I have been trying to access some data from a website. I have been using Python's mechanize, and beautifulsoup4 packages for this purpose. But since the amount of pages that I have to parse is around 100,000 and more, doing it single with a single thread doesn't make sense. I tried python's EventLet package to have some concurrency, but it didn't yield any improvement. Can anyone suggest something else that I can do, or should do to speed up the data acquisition process?
-
Tried the multiprocessing module? – Aug 01 '12 at 08:26
-
try [Scrapy](http://scrapy.org/) for scraping web pages – warvariuc Aug 01 '12 at 09:26
-
warwaruk, I read somewhere that Scrapy doesn't let you fill forms.

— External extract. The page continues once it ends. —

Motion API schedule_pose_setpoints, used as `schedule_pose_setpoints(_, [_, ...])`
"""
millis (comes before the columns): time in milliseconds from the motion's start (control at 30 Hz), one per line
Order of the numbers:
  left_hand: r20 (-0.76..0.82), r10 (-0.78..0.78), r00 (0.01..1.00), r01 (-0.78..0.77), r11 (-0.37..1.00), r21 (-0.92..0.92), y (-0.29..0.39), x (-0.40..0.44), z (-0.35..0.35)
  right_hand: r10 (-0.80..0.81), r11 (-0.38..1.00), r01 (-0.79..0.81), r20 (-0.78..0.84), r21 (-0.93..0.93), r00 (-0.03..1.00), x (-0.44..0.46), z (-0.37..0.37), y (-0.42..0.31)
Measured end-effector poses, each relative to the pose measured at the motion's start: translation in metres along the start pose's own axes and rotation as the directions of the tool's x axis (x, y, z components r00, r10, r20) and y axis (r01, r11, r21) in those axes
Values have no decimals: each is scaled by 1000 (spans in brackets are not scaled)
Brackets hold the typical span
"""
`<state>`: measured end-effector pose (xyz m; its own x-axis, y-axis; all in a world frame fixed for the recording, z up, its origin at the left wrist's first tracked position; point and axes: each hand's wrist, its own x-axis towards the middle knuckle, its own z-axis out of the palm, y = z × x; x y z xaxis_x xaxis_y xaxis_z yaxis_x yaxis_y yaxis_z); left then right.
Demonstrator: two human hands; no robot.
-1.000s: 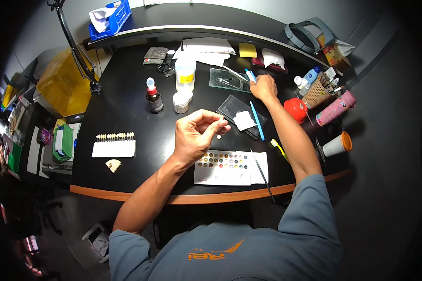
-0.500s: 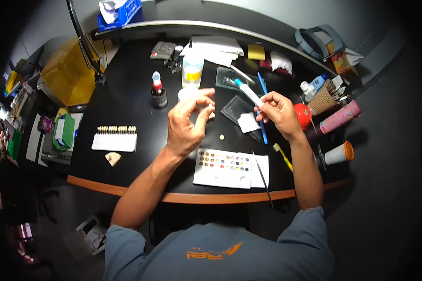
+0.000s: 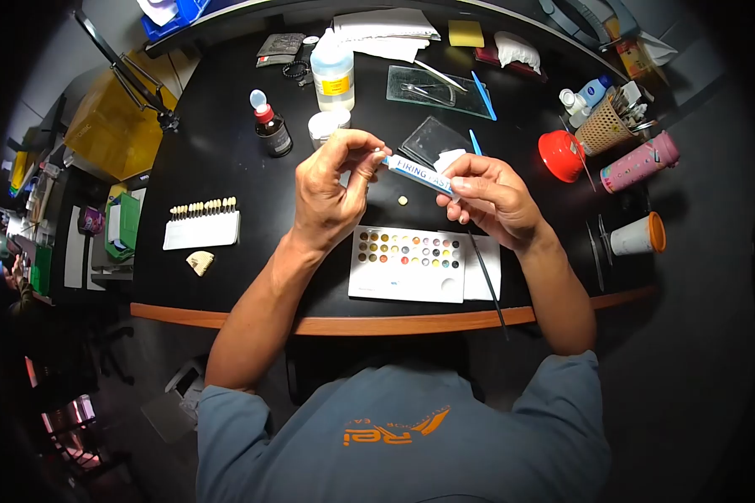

I ditched it because of that reason. – user1343318 Aug 01 '12 at 21:28
1 Answers
I am going to quote my own answer to this question since it fits perfectly here as well:
For your specific task I would recommend a multiprocessing worker pool. You simply define a pool and tell it how many processes you want to use (one per processor core by default) as well as a function you want to run on each unit of work. Then you ready every unit of work (in your case this would be a list of URLs) in a list and give it to the worker pool.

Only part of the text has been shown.